What this task involves: Without including any images, repeat the data exactly.

Supplied information:
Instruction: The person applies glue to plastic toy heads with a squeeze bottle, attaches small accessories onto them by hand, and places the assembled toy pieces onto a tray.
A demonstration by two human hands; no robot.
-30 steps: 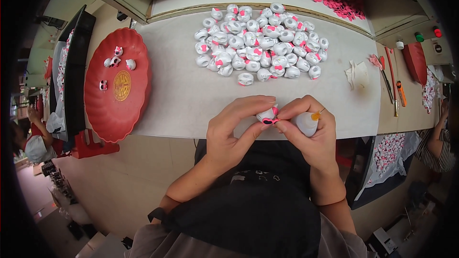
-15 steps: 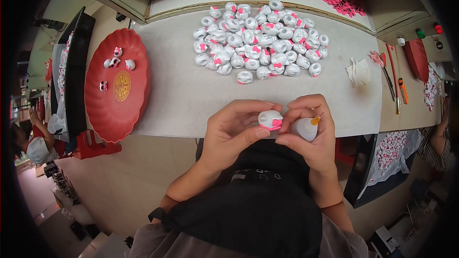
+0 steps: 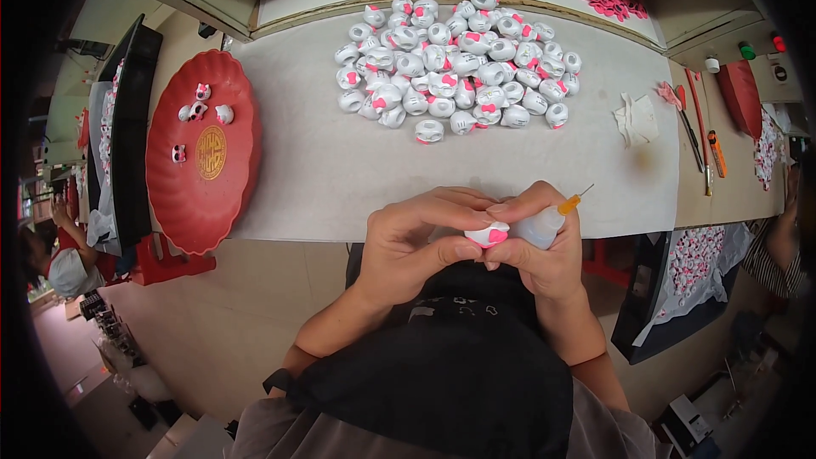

Finished task:
Instruction: The person applies glue to plastic toy heads with a squeeze bottle, attaches small accessories onto them by hand, and places the assembled toy pieces onto a tray.
A demonstration by two human hands; no robot.
-30 steps: 
-15 steps: 
+0 steps: 

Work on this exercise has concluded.